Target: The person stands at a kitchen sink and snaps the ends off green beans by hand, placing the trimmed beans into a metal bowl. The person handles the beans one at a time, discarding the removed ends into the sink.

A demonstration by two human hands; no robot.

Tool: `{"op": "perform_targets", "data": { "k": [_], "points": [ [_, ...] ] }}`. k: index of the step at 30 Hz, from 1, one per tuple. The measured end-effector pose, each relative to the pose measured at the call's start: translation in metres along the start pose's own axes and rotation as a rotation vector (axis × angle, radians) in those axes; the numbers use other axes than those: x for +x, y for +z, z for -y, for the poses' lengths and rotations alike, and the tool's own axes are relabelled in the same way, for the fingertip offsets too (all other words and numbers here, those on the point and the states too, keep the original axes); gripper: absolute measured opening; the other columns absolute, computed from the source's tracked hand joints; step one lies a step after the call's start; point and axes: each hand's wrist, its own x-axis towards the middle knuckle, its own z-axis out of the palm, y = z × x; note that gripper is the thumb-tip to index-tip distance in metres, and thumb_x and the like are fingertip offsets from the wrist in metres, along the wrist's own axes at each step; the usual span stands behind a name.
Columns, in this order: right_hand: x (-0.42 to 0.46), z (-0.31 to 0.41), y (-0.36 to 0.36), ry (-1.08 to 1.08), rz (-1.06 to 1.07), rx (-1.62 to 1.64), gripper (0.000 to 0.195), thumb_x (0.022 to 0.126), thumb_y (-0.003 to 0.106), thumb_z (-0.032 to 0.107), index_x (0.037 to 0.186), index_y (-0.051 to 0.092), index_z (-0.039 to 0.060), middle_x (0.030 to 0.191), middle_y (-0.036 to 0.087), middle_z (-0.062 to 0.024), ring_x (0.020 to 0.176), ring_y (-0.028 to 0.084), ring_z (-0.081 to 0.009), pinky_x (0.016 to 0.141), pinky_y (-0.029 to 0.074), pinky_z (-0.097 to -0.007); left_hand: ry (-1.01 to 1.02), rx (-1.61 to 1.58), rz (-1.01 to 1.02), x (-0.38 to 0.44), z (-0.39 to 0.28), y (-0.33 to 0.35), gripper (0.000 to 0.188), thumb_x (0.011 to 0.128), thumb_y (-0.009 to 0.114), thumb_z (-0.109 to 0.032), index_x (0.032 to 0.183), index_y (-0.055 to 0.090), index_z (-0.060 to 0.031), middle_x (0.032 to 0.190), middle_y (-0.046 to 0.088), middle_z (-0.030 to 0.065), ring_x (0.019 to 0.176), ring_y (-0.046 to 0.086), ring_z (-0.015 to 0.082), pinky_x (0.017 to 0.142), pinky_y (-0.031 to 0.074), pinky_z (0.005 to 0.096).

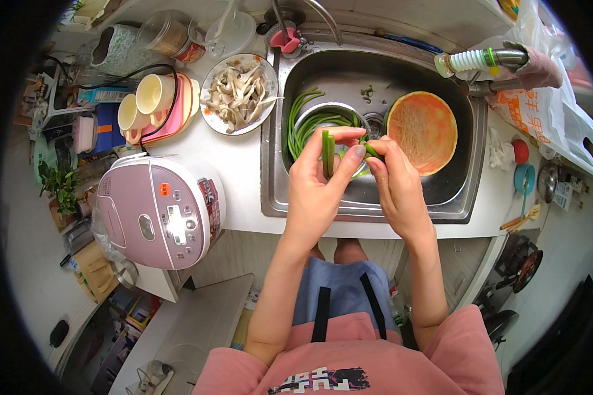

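Both my hands are raised over the near part of the stainless steel sink (415, 64). Several short cut pieces of green stem (328, 154), which look like garlic scapes, stand upright in the grip of my left hand (316, 180). My right hand (399, 185) pinches a green stem (374, 149) between thumb and fingers, close to the left fingertips. Behind the hands, long green stems (304, 118) curl in and over a metal bowl (333, 106) in the sink. My hands hide part of that bowl.
An orange-red round bowl (437, 121) holding thin pale strands (407, 128) sits in the sink's right side. Left of the sink stand a plate (215, 121) of oyster mushrooms (239, 94) and a rice cooker (148, 212). A faucet (332, 22) rises behind; a plastic bag (548, 113) hangs at right.
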Motion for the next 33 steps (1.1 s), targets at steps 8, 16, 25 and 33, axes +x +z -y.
{"op": "perform_targets", "data": {
  "k": [8,16,25,33],
  "points": [
    [-0.001,0.0,0.0,0.057,-0.008,0.014,0.011,0.101,0.059,0.001,0.111,0.055,-0.0011,0.094,0.061,-0.0184,0.082,0.061,-0.0361,0.073,0.05,-0.0392,-0.062,-0.013,0.076,0.003,0.004,-0.008,0.01,0.101,0.066,-0.006,0.108,0.067,0.0001,0.096,0.061,0.0,0.084,0.055,0.0045,0.076,0.045,0.02],
    [0.0,-0.004,0.009,0.015,-0.104,-0.069,0.011,0.102,0.058,0.004,0.112,0.054,-0.0006,0.086,0.063,-0.0198,0.076,0.064,-0.0383,0.067,0.051,-0.0403,-0.009,-0.038,0.021,-0.002,-0.003,0.003,0.008,0.1,0.066,-0.006,0.106,0.066,-0.0006,0.092,0.059,-0.0011,0.084,0.052,0.0027,0.075,0.044,0.0198],
    [0.001,0.0,0.007,0.054,-0.054,-0.057,0.009,0.103,0.056,0.003,0.11,0.054,-0.0011,0.087,0.064,-0.0203,0.076,0.064,-0.0381,0.067,0.05,-0.0404,-0.035,0.201,0.077,-0.003,-0.008,-0.011,0.009,0.097,0.067,-0.003,0.105,0.065,0.0005,0.091,0.063,0.0028,0.071,0.054,0.0081,0.067,0.045,0.0225],
    [-0.006,0.001,0.029,0.1,-0.213,-0.011,0.011,0.103,0.057,0.003,0.113,0.055,-0.0003,0.086,0.065,-0.019,0.072,0.065,-0.0355,0.063,0.051,-0.0375,0.156,0.446,0.017,-0.006,-0.023,0.002,0.01,0.101,0.062,-0.002,0.11,0.064,-0.0002,0.098,0.066,0.0002,0.079,0.055,0.0075,0.068,0.045,0.0249]
  ]
}}
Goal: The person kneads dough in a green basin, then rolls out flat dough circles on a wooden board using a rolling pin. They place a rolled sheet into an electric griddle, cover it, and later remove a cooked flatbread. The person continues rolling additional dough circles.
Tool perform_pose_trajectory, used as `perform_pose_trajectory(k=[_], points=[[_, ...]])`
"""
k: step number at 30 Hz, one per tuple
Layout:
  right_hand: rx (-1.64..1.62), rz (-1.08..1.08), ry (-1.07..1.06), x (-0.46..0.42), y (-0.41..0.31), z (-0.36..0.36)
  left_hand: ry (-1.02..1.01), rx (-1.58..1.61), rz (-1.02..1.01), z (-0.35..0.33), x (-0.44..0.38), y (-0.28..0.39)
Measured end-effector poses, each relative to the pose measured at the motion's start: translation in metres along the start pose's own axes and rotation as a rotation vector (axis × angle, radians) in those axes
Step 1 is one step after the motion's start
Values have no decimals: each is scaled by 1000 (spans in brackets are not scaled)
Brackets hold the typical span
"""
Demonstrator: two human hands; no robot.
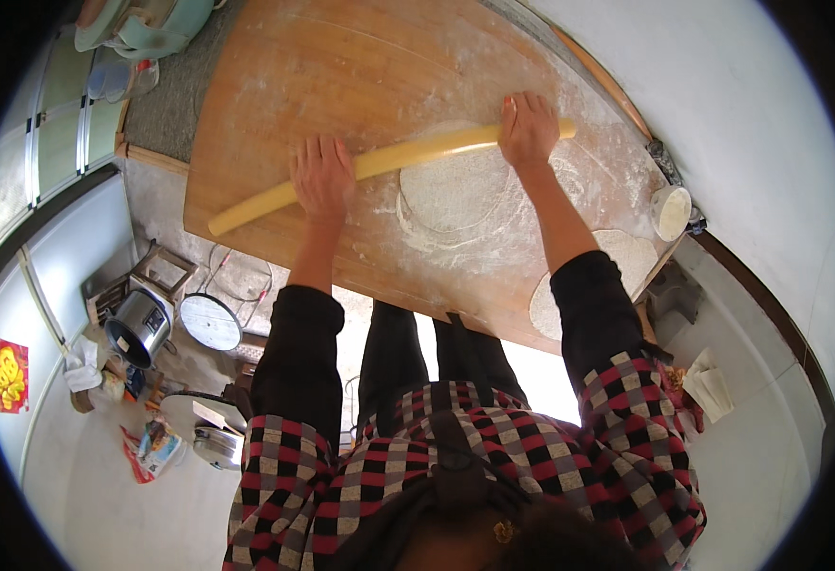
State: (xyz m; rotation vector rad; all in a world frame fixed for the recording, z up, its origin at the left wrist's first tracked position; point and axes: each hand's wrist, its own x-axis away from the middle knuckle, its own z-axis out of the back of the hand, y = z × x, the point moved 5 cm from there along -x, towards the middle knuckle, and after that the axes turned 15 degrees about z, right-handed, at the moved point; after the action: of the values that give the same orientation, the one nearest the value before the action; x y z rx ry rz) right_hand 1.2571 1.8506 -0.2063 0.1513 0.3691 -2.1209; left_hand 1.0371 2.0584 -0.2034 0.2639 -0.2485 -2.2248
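Observation:
A long wooden rolling pin lies slantwise across a floured wooden board. My left hand rests over its left part, fingers laid across the top. Near the pin's right end, my right hand is closed around it. Under and in front of the pin, between my hands, lies a round flat sheet of dough, dusted with flour. Another flat dough sheet lies at the board's right corner, partly hidden by my right arm.
A bowl of flour stands at the board's right edge by the wall. Green basins and a clear container are at the upper left. Below left are a metal pot, a round-topped stool and cables on the floor.

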Motion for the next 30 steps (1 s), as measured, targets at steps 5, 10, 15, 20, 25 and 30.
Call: perform_pose_trajectory(k=[5,10,15,20,25,30], points=[[1,-47,39,-29,11,-5,-24,50,74,-3,-57,6],[54,9,39,32,-18,13,-94,-18,35,-2,15,-9],[24,-17,-16,44,-26,16,-41,24,-69,3,21,-5],[13,-20,35,-42,6,-1,28,-10,39,-6,-60,7],[51,-86,-65,-37,5,-5,-129,-27,84,-15,-47,-7],[-35,67,4,54,-39,28,6,19,-76,17,66,-20]])
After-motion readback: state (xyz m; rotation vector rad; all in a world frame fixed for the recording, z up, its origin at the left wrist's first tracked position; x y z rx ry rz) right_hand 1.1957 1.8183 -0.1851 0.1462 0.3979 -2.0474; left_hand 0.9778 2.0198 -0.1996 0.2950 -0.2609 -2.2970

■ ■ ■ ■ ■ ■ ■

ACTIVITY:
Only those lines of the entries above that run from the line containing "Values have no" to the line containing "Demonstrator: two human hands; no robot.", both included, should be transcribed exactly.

REPLY TO THE EXERCISE:
Values have no decimals: each is scaled by 1000 (spans in brackets are not scaled)
Brackets hold the typical span
"""
Demonstrator: two human hands; no robot.

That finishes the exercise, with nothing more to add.